Yeah… Totally not weird. “Well that’s great to hear. I know that we came to an agreement but… I can find somewhere else to stay.” She’s uneasy because of what I am I guess. I really wanted to see more of the world at first. But after yesterday’s events I don’t really know what to do.

“No it’s fine. You are welcome here.” She assured me. “Well I’ll talk to Derpy, you don’t have to pay this month’s rent. Umm if that’s what you’re worried about.”

“I guess I’ll stay for a while. Until I get my own place.” I offered a bit hesitantly.

“Oh thank goodness.” She sighed in relief. “I-I mean I don’t mind! Not at all. Sure as long as you like.” She corrected herself again. She coughed, changing the subject. “Derpy’s at the local guild by the way, you seem capable enough in fights. She could get you membership perhaps?”

“Guess I’ll swing by and check thing out.”

“Oh and please get this to Derpy, she went out without eating. Could you please deliver this to her?” She asked, floating a bundle over to me.

“Sure.” No. Not about anything.

---POV: 3rd person---

Dusk shine soon left for the local guild Manticore Sting. Donning a black vest and a faded pair of saddlebags to conceal his wings. Trixie gave him directions but Dusk explained he already saw it while entering town. The town looked every inch of depressing as yesterday. Minus the bickering ponies yesterday this town looked almost deserted. He noticed the eyes peeking out of the houses as he passed by.

Nearing the guild he saw a grey earth pony with a purple treblecleff cutiemark near the guild. She was hammering nails into the walls of the guild with her hooves. “Hey there.” Dusk greeted. The mare snorted as she just continued her work. The mare with purple eyes and black messy mane dipped her muzzle into a bucket filled with nails. Her head jerked back and knocked the bucket over. She sat on her haunches and rubbed an eye.

“Owww... Buck me to Tartarus what do you want?” She complained. Dusk turned the bucket upright and refilled it. He levitated some nails in front of her. The mare raised any eyebrow and stared for a while. Eventually she grabbed the nails with mouth and started working again. Side by side they nailed planks into the various holes in the wall

“Huh. Thanks for the help I guess. I’m Octavia.” Octavia Introduced herself.

“Dusk shine.”

Octavia sighed and rolled her eyes. “Great, another freaky pony. The nice sort I suppose but still weeeeiiird.” Dusk simply chuckled. “Sound spells dude huh. Not really common but most are able to.”

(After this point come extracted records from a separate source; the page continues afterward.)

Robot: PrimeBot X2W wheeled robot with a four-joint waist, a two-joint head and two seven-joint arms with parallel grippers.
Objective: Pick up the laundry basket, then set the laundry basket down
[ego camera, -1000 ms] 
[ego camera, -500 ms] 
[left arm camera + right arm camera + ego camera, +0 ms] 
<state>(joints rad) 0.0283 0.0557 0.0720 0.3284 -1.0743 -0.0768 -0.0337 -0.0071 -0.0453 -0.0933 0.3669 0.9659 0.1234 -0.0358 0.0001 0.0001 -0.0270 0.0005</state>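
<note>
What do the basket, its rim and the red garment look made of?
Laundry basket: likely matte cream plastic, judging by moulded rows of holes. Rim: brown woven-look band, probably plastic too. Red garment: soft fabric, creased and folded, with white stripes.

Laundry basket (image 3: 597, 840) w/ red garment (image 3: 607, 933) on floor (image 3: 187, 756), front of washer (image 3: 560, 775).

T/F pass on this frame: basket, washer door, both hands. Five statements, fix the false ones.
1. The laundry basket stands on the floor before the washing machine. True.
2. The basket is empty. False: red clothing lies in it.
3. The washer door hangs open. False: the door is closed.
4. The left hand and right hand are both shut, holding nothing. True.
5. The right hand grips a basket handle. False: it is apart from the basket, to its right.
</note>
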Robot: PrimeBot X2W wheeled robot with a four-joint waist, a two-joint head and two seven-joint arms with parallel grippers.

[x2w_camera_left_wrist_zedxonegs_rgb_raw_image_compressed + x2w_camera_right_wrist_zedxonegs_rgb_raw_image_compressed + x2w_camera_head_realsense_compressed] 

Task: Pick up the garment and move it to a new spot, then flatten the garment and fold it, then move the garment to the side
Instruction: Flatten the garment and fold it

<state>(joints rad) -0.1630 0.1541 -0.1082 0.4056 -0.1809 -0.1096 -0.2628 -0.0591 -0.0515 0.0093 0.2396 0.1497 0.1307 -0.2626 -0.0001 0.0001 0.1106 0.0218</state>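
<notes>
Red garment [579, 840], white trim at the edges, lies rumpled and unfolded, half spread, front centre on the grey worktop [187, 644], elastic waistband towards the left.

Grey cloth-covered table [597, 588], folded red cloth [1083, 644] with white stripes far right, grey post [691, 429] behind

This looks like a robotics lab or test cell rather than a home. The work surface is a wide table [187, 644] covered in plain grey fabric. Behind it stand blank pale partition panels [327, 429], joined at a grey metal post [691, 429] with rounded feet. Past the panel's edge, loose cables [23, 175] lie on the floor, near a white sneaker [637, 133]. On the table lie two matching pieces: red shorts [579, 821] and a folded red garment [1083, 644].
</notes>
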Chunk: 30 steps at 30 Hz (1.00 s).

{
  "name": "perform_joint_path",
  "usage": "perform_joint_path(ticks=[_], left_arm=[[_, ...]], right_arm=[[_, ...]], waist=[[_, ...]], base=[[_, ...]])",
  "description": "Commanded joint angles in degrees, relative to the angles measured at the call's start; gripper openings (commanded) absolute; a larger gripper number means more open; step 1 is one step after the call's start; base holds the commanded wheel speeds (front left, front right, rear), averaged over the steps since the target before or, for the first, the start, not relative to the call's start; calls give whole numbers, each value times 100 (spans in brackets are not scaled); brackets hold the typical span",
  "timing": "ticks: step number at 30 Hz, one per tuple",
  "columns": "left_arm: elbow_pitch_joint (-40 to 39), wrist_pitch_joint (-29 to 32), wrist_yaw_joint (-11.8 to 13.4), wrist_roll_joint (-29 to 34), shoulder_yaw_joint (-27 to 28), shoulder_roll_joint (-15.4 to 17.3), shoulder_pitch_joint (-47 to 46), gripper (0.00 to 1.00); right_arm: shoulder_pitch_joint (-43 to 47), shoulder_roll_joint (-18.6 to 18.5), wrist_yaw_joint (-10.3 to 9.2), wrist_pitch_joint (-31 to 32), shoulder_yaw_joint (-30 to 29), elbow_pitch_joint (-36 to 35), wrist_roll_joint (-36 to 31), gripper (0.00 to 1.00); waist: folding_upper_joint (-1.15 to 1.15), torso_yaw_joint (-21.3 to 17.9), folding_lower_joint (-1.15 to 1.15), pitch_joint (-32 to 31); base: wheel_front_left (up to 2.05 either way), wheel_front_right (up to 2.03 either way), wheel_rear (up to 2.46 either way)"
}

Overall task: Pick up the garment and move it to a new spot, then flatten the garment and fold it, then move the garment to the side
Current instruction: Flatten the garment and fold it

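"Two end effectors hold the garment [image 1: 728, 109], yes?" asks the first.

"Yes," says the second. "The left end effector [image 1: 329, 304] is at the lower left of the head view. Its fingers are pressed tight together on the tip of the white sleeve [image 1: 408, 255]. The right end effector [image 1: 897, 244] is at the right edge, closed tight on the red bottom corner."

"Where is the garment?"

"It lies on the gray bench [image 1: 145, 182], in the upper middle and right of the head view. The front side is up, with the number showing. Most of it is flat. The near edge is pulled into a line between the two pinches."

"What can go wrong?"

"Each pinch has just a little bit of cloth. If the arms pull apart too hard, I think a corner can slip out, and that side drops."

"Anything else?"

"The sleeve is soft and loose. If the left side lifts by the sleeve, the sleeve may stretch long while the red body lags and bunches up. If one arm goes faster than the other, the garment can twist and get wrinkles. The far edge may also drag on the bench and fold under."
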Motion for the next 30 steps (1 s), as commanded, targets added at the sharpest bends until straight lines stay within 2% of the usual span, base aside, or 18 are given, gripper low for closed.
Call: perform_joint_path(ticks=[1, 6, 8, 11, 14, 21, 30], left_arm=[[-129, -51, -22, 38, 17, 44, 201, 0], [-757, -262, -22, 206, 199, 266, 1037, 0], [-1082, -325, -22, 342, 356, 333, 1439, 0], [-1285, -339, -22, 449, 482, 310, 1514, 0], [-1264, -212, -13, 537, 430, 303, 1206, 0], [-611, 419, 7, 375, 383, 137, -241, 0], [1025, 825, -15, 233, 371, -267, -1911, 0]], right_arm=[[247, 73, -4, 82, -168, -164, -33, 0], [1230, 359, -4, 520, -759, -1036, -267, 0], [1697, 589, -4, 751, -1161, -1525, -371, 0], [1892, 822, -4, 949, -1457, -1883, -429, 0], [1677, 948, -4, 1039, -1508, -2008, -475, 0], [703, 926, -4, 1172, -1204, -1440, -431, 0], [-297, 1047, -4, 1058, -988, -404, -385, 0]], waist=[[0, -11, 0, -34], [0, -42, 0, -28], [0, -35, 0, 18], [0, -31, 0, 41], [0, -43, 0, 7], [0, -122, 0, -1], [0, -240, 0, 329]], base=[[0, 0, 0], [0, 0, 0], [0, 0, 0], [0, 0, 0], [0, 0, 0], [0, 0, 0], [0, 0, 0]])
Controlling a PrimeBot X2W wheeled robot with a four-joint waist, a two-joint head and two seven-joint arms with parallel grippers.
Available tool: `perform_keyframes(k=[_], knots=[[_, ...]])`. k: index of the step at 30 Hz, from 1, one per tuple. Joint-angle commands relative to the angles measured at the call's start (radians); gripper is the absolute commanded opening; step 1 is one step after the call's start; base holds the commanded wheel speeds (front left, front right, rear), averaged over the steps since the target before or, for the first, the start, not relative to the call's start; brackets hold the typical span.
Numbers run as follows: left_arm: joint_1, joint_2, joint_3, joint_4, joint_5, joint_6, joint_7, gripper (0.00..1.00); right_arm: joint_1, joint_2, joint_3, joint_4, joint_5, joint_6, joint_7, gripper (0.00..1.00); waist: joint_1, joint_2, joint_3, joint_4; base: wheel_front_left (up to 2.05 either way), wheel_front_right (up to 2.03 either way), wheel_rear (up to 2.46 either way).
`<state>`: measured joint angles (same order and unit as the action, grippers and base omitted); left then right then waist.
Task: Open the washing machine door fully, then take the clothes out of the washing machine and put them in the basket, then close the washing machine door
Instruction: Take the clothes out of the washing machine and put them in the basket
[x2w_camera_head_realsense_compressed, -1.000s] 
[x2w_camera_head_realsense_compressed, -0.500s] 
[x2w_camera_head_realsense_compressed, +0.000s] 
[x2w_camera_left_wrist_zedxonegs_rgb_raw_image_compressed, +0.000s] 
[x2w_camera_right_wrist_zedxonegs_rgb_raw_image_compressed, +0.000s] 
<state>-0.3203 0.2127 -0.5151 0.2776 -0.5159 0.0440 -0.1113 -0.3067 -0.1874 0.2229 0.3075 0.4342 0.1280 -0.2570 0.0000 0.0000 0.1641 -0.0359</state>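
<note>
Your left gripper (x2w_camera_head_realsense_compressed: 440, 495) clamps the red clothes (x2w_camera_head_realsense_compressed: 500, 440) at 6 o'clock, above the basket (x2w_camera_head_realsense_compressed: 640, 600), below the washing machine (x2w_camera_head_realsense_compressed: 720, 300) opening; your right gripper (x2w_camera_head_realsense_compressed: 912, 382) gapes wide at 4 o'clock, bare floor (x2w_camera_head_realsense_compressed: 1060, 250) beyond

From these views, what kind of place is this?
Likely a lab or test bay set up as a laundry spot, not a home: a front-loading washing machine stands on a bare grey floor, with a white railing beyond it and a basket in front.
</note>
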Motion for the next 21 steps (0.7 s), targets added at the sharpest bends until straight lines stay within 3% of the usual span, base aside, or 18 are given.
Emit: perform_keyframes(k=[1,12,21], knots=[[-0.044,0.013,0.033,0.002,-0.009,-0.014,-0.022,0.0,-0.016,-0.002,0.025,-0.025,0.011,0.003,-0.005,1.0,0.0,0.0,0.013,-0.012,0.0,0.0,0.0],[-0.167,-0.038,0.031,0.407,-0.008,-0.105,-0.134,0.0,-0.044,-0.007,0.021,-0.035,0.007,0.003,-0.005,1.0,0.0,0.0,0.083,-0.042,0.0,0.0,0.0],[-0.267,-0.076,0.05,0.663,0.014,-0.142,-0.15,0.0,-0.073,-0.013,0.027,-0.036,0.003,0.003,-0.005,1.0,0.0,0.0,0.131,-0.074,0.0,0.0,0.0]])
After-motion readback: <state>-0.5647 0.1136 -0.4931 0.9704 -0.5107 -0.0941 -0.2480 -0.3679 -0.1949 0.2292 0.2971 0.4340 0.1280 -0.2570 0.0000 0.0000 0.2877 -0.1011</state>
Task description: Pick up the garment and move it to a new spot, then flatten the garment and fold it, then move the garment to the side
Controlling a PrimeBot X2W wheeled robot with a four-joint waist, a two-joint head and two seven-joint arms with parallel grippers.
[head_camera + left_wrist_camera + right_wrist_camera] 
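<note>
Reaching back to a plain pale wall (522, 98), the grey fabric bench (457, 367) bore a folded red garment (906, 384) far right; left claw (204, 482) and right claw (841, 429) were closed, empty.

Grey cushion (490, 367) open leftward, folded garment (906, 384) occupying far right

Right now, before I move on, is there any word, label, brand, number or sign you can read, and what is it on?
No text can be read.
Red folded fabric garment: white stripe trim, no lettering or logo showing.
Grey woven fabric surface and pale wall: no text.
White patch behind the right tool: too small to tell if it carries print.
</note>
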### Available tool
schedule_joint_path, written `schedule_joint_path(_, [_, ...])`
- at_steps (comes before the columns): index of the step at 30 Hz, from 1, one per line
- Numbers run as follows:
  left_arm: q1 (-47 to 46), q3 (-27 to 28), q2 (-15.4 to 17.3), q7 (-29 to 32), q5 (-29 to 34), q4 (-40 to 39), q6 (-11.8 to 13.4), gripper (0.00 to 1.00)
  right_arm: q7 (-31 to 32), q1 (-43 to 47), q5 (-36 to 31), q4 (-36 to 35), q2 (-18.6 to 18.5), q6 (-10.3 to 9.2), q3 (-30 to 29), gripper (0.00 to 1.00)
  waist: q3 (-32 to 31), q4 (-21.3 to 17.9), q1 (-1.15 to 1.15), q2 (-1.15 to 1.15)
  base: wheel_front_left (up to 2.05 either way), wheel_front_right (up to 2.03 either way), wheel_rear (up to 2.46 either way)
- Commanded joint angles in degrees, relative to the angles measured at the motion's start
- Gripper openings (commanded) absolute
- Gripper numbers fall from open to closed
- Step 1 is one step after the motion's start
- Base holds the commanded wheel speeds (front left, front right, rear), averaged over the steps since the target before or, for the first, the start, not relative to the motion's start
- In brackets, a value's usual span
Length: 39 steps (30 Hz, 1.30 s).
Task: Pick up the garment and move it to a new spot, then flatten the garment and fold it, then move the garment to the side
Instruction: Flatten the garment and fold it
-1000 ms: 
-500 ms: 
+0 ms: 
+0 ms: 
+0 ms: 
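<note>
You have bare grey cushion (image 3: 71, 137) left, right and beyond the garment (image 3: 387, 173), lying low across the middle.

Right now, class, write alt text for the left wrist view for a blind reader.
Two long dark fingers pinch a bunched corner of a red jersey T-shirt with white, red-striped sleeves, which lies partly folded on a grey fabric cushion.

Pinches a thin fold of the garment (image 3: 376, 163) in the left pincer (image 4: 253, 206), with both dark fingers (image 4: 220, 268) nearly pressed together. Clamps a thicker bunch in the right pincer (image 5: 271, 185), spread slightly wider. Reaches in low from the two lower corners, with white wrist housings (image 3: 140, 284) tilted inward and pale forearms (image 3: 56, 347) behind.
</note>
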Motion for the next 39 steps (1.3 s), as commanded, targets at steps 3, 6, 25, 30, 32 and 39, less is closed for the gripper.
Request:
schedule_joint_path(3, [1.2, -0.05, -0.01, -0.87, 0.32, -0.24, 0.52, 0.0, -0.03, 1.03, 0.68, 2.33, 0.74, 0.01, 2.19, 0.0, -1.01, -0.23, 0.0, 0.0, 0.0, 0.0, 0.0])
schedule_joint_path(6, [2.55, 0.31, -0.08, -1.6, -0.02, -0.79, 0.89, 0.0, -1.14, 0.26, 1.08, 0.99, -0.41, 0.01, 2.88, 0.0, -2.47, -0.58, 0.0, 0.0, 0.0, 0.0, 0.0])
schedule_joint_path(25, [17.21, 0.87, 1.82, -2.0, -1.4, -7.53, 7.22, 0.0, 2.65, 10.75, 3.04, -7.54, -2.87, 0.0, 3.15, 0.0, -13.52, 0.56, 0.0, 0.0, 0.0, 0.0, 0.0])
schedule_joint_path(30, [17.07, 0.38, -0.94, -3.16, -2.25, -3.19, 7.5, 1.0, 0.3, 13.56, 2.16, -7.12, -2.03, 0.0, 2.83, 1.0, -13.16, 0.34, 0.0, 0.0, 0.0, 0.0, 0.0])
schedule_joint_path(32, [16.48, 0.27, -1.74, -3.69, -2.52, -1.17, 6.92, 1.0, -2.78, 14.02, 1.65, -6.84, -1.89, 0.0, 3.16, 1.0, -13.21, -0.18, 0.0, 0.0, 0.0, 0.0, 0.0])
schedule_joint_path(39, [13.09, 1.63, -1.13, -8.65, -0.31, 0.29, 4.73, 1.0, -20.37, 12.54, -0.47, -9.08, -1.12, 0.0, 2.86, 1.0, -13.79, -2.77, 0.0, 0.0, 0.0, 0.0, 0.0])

“Naw Zebras curse. I blabbed too much and a Zebra Shaman did this.”

To Dusk’s surprise Octavia stomped. “Don’t joke like that. You speak of spirits and curses lightly. I knew a guy who was cursed by a zebra. He broke a deal and spirits were witness. He was then enveloped with freaking vines Shine-“ She looked harrowed.
“Dusk, just call me Dusk. Also I just sound like this.”

Octavia simply continued. “So don’t joke about things like that, alright? You do seem like you could spin a tale but just don’t talk about Zebra Shamans ‘Kay?” Dusk was unnerved by her reaction. But then again magic was real, so probably curses are too. “Anyways I have more stuff to do. Maybe Vinny could tell what kind of magic is causing that. Bec” Octavia suggested as she tended to other repairs.

Dusk swallowed as he entered the guild wondering what kind of weird ponies he’d meet. The guild hall looked like your average tavern in an rpg. There was a bar at the far end and a request board on the left side of the room. The place looked like a hurricane went through, smashing most and tables stools were scattered about. The room reeked of alcohol and neglect. A few dozen ponies were sprawled about either drunk or unconscious. Only a few ponies were actually up and about.

The bartender was a crimson cat with spectacles. He grabbed a broom and stated to sweep the mess and the passed out ponies alike. Derpy and another Pegasus poked their heads out from behind the counter. The other Pegasus was black and he had a silver blue buzz cut style mane.

“Most of the bucking monsters were out today. Good thing too, the roof really looked like it was going to collapse.” The black Pegasus gulped loudly at the thought of being crushed.

“Where have you even been lately Thunderlane? It DID come down once, it was…”

“Bucking amazing my little ponies!” One of the drunk mares proclaimed. She wore a green hoodie, that’s the only thing that stood out for Dusk anyways. “It involved a chain, a drunk rainbow pegasus and AJ’s fat flank! Hey kitty watch the sweepy.” The hooded pony complained as the bartender… swept her into a pile of groaning ponies.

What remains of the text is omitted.